ODYSSEYS marks the centenary of James Joyce’s modernist masterpiece Ulysses, which was published in Paris on 2 February 1922. The exhibition offers an exploration of journeys through art, from Ancient Greece to 1920s Samoa, with a special focus on Joyce’s own often overlooked relationship with Cork. Ulysses holds many parallels with Homer’s Odyssey, turning the hero of the latter’s epic voyage home into Leopold Bloom’s day-long journey across Dublin. Joyce would himself depart Ireland to live in Trieste, Pola, Rome, Zürich, London, and Paris.
Closer to home and connecting with his earlier novel, A Portrait of the Artist as a Young Man (1916), this exhibition traces Joyce’s semi-autobiographical experiences in Cork – his father’s native city – through the fictional character of Stephen Dedalus. A chapter from the new documentary, James Joyce: Framed in Cork (dir. Marcella O'Connor), accompanies works from the collection by artists Louis le Brocquy, Mahrea Cramer Lehman, Harry Aaron Kernoff, Norah McGuinness, among others.

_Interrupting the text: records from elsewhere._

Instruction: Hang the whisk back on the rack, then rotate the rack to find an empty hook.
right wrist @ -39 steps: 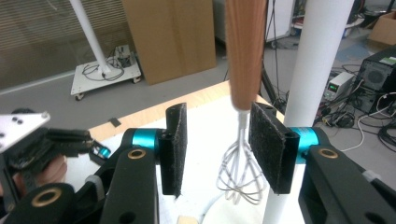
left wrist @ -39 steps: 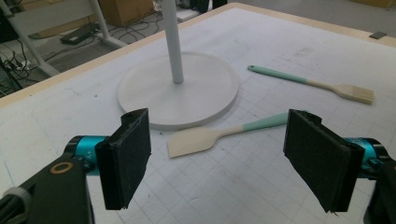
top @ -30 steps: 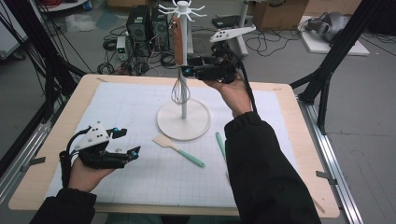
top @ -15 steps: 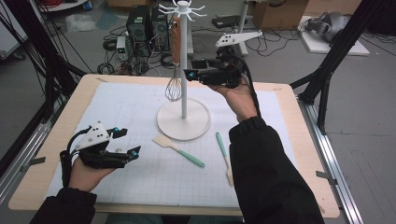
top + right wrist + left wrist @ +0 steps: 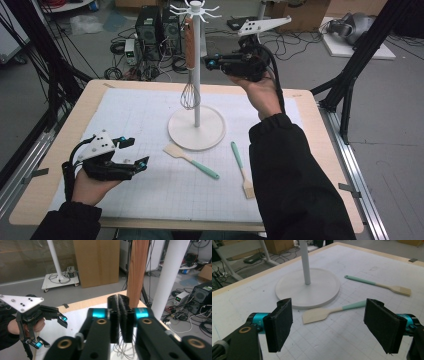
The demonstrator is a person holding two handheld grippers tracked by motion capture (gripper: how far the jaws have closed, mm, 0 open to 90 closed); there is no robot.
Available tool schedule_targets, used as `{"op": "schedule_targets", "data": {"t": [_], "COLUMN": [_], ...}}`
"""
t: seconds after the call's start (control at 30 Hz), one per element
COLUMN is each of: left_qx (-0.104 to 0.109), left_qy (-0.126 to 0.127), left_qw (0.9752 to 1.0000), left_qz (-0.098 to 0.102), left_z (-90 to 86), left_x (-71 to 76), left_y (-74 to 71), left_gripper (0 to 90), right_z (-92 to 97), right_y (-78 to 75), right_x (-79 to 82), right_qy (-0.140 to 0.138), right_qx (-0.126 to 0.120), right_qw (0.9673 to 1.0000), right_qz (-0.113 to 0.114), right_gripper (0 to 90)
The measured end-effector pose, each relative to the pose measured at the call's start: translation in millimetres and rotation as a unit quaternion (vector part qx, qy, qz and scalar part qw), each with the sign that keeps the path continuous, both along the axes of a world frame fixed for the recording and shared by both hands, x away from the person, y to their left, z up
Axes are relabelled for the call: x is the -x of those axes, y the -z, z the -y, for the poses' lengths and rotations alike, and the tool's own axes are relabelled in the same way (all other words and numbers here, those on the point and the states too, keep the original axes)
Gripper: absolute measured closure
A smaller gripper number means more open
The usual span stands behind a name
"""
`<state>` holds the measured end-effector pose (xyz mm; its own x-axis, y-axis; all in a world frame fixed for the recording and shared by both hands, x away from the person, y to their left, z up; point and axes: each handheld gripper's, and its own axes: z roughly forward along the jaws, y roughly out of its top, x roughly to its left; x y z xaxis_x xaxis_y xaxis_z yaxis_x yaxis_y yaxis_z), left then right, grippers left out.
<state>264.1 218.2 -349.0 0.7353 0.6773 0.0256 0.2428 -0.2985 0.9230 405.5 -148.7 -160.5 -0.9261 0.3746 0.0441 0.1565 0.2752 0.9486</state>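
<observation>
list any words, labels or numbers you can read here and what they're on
No readable text anywhere.
The power supply on the floor has a lit display, too small and blurred to read.
The mat carries only a printed grid, no figures.
The whisk, stand, spatula and brush are unmarked.

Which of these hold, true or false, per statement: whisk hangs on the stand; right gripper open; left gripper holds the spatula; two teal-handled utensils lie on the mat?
1. The whisk hangs on the stand. True.
2. The right gripper is open. False: its jaws have just closed and are shut, with nothing between them.
3. The left gripper holds the spatula. False: it is open and empty; the spatula lies on the mat.
4. Two teal-handled utensils, spatula and brush, lie on the mat. True.
</observation>
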Motion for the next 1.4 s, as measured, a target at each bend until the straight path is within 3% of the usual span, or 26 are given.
{"op": "schedule_targets", "data": {"t": [0.5, 1.4], "left_qx": [0.001, -0.001], "left_qy": [0.003, 0.008], "left_qw": [1.0000, 1.0000], "left_qz": [-0.002, -0.003], "left_z": [0.3, 2.0], "left_x": [-1.8, -2.8], "left_y": [0.7, 1.2], "left_gripper": [23.7, 23.7], "right_z": [7.7, 11.5], "right_y": [-41.2, -45.8], "right_x": [-10.0, -16.8], "right_qy": [-0.006, 0.005], "right_qx": [0.007, 0.005], "right_qw": [0.9999, 1.0000], "right_qz": [0.005, 0.005], "right_gripper": [89.3, 89.5]}}
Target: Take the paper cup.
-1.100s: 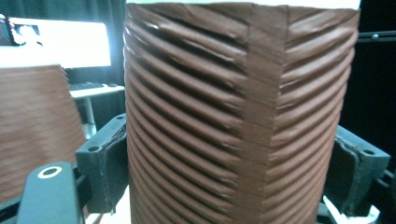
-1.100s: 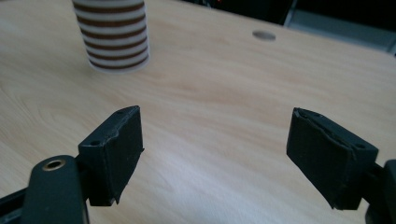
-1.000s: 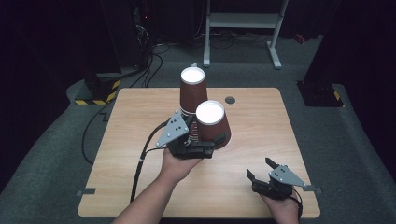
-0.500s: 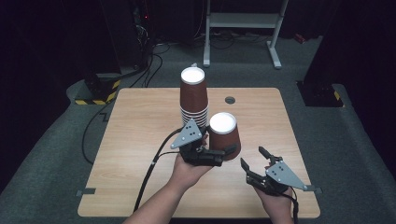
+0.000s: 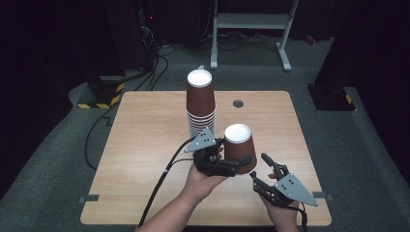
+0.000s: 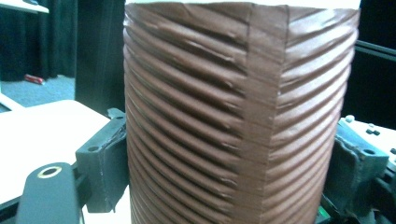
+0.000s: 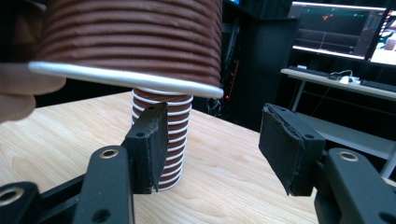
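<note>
One upside-down cup (image 5: 239,147), already off the stack (image 5: 200,104) beyond it, hangs pinched in the left claw (image 5: 227,166) above the surface (image 5: 145,145); the right claw (image 5: 263,171), just beside and below it, has been closing, nothing between, handover pending.

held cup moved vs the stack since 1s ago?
Yes. The cup in the left gripper went from beside the stack toward the table's near edge, rightward.

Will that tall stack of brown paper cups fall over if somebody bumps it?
Probably. The cup stack stands tall and narrow on the table, so a nudge near its top might tip it. Being ribbed paper, the cups look light, so a low push would more likely slide them.
</note>
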A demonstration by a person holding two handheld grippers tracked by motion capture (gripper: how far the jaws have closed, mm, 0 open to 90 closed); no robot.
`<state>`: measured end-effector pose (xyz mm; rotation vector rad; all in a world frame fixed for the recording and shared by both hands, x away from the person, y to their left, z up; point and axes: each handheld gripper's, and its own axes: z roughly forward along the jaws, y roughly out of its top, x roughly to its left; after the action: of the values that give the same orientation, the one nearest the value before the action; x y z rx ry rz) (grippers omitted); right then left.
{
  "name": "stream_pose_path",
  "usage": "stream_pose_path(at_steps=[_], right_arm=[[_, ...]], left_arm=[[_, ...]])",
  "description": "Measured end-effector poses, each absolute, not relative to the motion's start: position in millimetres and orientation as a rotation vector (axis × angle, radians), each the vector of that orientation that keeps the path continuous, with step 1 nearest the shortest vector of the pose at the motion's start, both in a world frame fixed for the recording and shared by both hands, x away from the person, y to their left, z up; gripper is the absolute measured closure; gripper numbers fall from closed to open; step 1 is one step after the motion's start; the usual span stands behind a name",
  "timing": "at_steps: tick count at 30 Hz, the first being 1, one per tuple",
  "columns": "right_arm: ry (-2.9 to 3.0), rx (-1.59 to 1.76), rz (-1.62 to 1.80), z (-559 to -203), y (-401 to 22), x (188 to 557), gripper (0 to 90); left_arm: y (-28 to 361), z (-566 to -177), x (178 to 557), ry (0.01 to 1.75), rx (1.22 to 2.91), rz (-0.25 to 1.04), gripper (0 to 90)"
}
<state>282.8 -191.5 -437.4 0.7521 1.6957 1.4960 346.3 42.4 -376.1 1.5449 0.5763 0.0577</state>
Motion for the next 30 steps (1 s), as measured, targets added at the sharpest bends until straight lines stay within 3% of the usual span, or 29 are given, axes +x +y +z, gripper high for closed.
stream_pose_path(at_steps=[10, 30], right_arm=[[1.638, 0.735, 1.525, -443, -196, 277, 54.5], [1.597, 0.732, 1.503, -450, -192, 276, 66.8]], left_arm=[[39, -390, 356, 0.634, 1.502, -0.110, 16.5], [39, -402, 359, 0.638, 1.487, -0.176, 16.5]])
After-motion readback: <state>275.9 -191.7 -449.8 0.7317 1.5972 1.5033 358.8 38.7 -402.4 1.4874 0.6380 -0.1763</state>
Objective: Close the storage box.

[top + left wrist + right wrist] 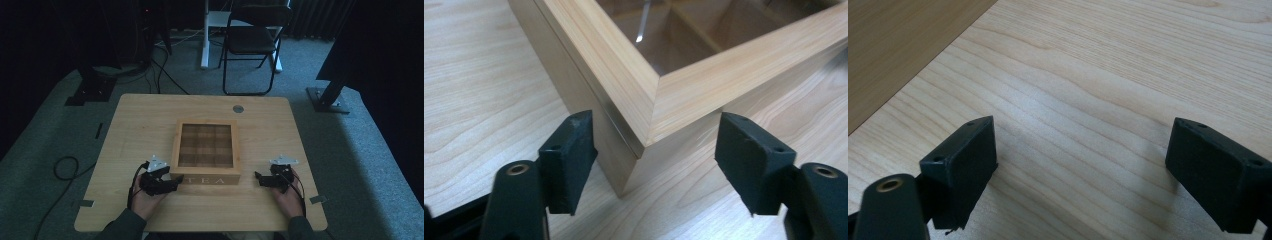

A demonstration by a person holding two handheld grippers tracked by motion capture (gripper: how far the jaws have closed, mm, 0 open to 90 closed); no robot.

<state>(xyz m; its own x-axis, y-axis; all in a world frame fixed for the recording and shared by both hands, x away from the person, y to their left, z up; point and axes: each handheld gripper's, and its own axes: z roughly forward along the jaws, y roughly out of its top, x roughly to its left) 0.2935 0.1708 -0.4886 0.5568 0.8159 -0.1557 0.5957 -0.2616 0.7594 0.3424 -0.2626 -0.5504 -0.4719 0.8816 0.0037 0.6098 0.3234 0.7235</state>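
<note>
A wooden tea box [205, 150] with a glass-paned lid and "TEA" on its front stands in the middle of the table. My left gripper [172, 183] is at the box's front left corner, open. In the left gripper view that corner of the box [644, 100] sits between the two spread jaws of the left gripper [656, 165], and neither pad touches the wood. My right gripper [258, 178] rests on the table a little to the right of the box, open. In the right gripper view the right gripper [1083, 175] has bare tabletop between its jaws.
The light wooden table [135, 120] has a round grey cable grommet [238, 108] behind the box. A black folding chair [252, 42] and stand bases sit on the carpet beyond the table. Cables lie on the floor at the left.
</note>
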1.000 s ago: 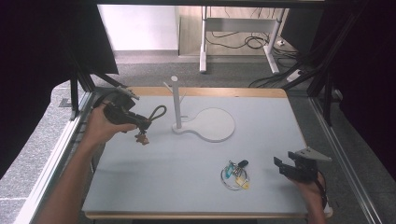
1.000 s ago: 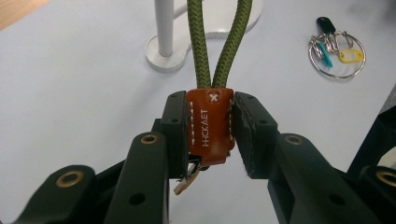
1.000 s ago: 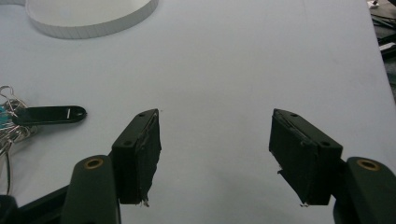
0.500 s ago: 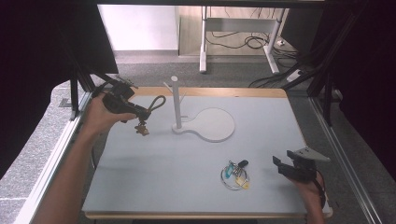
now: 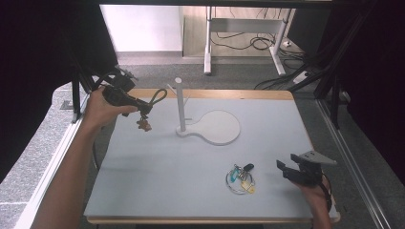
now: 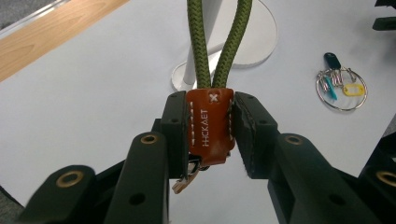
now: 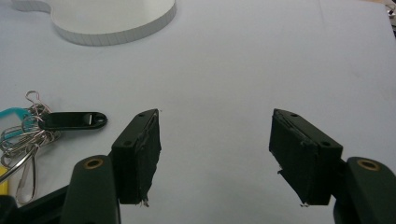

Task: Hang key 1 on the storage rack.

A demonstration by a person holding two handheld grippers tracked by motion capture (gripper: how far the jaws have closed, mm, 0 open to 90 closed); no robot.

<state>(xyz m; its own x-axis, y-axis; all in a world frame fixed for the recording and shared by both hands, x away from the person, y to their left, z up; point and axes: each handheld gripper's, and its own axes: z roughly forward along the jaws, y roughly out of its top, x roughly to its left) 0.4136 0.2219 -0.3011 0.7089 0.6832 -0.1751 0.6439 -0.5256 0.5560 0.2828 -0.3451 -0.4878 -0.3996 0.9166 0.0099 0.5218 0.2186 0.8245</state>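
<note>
The left gripper (image 6: 209,135) has its fingers clenched on the leather tab (image 6: 209,126) of a green cord loop (image 6: 219,42), the white peg stand (image 5: 180,107) just beyond. Keep the loop open, lift over the post. The right gripper (image 7: 215,156) rests released beside the key ring (image 7: 28,135).

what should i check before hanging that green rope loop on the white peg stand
1. Grip: left gripper shut on the brown leather tab of the keychain; ok.
2. Green rope loop open and unkinked; ok.
3. Loop above the top of the white peg stand; not ok, it hangs beside the post, lower than the top.
4. Stand upright on the table; ok.
5. Right gripper open, near the key ring, away from the stand; ok.
6. Whether the loop fits over the side peg; cannot tell.
</note>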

ODYSSEYS also embraces the wider sense of journeys in art, from the mythic to the everyday, and from leisurely travel to necessary migration. In what ways do journeys shape our identities, express our desires, and define our existences?
Brian Maguire, 'Arizona 3' (2020) and Isabel Nolan, 'Electrons don't have scars.' (2020) are both in the collection of Crawford Art Gallery, Cork.
ODYSSEYS features artworks by James Barry, Alfred Bendiner, Henry Bishop, Alicia Boyle, John Carr, Patrick Collins, Aoife Desmond, Rita Duffy, Agnes Frost, Robert Gibbings, John Gilbert, Beatrice E. Gubbins, Derek Hill, Seán Keating, Raymond Kelleher, Harry Aaron Kernoff, Louis le Brocquy, William John Leech, Mahrea Cramer Lehman, Daniel Maclise, Brian Maguire, Alice Maher, Yvonne Mariotte, Norah McGuinness, Cormac Moore, Walter A. Mulligan, Peter Nash, Isabel Nolan, Padraig O'Conchubhair, Roderic O'Conor, Robert Lowe Stopford, Mary Swanzy, John Verling.